**ABOUT THIS EXERCISE**
A line qualifies if it holds the string "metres". Copy every qualifying line from the records.
** Opening DATASET block **
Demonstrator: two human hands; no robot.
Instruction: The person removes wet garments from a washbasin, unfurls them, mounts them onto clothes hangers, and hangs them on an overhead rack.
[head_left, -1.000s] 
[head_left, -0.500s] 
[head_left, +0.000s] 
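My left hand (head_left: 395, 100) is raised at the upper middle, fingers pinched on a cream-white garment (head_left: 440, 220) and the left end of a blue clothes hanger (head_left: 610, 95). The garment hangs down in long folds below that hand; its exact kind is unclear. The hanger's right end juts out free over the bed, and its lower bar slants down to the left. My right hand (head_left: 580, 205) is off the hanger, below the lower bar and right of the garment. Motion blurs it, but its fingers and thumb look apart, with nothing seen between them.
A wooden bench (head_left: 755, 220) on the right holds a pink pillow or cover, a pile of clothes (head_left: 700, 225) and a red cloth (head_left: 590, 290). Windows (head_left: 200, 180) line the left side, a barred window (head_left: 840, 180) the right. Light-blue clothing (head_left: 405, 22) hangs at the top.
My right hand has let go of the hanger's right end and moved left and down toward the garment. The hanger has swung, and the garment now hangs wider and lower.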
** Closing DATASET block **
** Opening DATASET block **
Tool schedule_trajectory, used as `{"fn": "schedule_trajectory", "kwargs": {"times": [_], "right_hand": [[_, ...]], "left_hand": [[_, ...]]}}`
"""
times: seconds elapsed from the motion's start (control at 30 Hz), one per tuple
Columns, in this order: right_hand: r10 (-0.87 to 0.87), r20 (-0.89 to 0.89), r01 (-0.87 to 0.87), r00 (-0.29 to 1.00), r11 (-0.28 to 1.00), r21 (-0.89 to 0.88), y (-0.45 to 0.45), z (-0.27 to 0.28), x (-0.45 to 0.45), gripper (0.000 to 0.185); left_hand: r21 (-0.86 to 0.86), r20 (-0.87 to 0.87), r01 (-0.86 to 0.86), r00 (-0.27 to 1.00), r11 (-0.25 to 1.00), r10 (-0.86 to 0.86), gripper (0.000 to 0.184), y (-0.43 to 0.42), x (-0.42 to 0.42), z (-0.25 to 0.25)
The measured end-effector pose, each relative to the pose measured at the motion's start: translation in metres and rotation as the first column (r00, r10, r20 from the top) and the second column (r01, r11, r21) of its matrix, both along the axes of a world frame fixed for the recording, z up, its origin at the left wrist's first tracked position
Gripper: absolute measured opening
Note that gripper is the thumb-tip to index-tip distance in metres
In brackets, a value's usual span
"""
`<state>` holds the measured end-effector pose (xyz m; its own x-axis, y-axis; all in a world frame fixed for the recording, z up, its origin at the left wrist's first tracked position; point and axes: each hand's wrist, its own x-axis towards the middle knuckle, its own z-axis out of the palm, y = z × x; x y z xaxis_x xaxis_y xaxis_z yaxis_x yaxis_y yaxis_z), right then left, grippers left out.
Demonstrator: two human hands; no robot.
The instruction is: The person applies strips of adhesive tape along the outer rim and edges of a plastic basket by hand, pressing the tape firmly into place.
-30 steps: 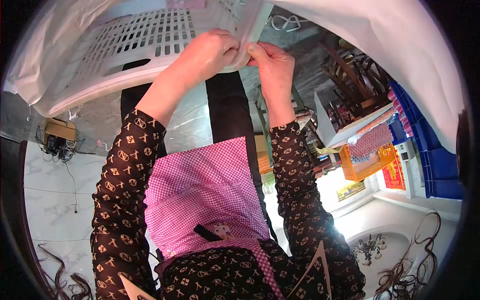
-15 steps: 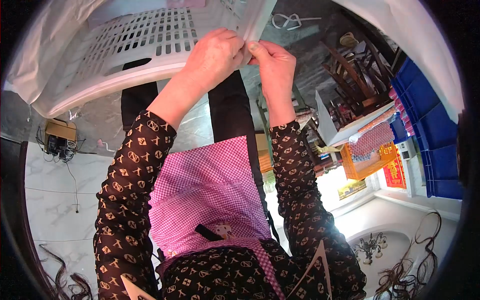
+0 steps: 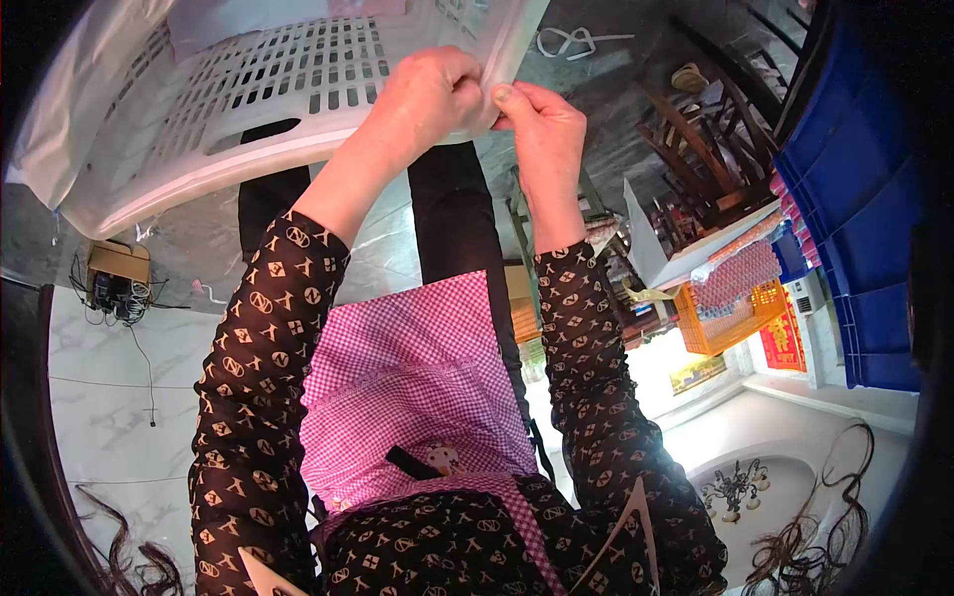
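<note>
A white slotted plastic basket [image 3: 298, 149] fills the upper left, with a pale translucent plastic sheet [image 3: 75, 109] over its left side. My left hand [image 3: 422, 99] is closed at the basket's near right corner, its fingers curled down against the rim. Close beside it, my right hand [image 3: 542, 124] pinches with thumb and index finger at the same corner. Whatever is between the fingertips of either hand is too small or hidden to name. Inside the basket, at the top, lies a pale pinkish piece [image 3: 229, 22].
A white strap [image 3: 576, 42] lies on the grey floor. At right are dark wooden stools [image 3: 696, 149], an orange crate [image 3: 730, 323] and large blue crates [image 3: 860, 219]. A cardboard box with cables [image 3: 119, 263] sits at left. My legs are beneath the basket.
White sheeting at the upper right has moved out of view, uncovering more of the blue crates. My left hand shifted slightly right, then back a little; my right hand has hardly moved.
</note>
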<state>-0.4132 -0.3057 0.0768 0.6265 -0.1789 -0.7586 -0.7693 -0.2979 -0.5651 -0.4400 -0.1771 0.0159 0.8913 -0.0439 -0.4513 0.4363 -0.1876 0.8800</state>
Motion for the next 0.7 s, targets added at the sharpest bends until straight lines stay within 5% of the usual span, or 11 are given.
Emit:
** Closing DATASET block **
**ANSWER SECTION**
The measured end-effector pose, each relative to the pose measured at the motion's start: translation in metres and rotation as the first column (r00, r10, r20 from the top) and the second column (r01, r11, r21) of its matrix, both along the axes of a world frame fixed for the recording, z up, its origin at the left wrist's first tracked position
Note that gripper is the thumb-tip to index-tip distance in metres

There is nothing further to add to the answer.